The Great Triggering

The Great Triggering
“Hard times create strong men.
Strong men create good times.
Good times create weak men.
And, weak men create hard times.”

— G. Michael Hopf, Those Who Remain

We have had it very well here in the United States recently.  As the phrase above points out, in the good times we start to squabble over very petty things - things that in the grand scheme of things are very minor.  Things that we can only argue about in good times when we don't have to have steeled wills to deal with hard times.

Until the outbreak of the Corona virus, one of the things that seemed to hit the airwaves on a regular basis was a talk about trigger warnings.

Trigger warnings have been applied to anything and everything from college courses, classic literature, blog articles, podcasts, lectures, tv shows, t-shirts,  and even comedians.  In short it is applied to anything that contains potentially distressing material.

The broad use of trigger warnings have been used for both legitimate and illegitimate uses.  Classic literature books such as The Great Gatsby have been lobbied to have trigger warnings added to them due to violence contained in the book.  Law schools have had serious conversations after a few years ago a student asked to be excused from the curriculum due to the conversation around rape law being triggering for them.  They didn't want to have to deal with the emotional stress that potentially could be surfaced from the material.  Students have set up safe spaces outside of lecture halls when a guest lecturer comes in and has opinions which they oppose.

And on and on it goes.

During the good times, it was easy to argue and slap trigger warnings on everything.  Now that we live in a world where we see life being a little harder due to the Covid-19 disease (not virus - its the Sars-Cov-V2 virus the disease is Covid-19) the talk of trigger warnings seems to all but disappeared.  We have moved, in a way, from the good times to slightly hard times.  We are in the phrase of steeling our wills and becoming hard people again.
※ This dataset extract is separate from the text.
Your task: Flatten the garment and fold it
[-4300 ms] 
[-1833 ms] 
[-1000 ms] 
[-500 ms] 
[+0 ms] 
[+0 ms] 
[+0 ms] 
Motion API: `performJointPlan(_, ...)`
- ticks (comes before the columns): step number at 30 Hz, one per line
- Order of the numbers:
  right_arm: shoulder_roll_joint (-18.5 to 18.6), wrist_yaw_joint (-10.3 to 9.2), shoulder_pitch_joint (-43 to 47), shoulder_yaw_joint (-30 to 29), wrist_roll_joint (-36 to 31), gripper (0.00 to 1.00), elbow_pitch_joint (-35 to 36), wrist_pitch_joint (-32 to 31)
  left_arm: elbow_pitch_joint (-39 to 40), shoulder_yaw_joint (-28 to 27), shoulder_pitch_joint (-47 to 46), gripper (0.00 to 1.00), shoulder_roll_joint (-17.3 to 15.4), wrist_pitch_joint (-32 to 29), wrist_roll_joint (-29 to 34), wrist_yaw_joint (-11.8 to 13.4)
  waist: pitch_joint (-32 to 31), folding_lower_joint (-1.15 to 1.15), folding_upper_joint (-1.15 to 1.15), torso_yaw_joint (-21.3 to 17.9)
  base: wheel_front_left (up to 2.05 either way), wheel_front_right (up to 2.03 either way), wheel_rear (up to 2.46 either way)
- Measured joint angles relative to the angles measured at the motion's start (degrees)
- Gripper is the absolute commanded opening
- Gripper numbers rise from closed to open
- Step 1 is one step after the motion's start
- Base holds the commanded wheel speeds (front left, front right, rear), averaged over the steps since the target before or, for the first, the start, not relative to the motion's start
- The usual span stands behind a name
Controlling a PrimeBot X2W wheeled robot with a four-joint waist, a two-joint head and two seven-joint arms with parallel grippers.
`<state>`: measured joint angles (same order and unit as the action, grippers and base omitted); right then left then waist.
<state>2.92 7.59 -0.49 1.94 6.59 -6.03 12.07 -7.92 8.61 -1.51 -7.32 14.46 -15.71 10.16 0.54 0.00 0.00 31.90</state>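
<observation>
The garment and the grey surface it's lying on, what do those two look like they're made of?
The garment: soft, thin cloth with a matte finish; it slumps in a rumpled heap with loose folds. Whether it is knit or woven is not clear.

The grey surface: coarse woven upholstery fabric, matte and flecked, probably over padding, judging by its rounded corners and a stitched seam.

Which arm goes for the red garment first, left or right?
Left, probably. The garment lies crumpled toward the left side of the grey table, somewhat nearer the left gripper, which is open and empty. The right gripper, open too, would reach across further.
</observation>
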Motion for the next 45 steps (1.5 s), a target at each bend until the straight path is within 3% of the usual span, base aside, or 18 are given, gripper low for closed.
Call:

This conversation that we had this week was recorded before any of the stay in place orders were put in place - and at that time triggering was something that was still being talked about on a regular basis.  We talked about our own thoughts and opinions on people being triggered over various things - including what should we do if our job (for those essential people) asks us to do something in which we don't believe in and it triggers our sensibilities.  

That being said - while we agree that trigger warnings are pretty much stupid - we are all in agreement that trigger warnings for those with real PTSD (for examples soldiers returning from war - not PTSD from Hillary loosing the election) is essential and should be the only trigger warnings even considered.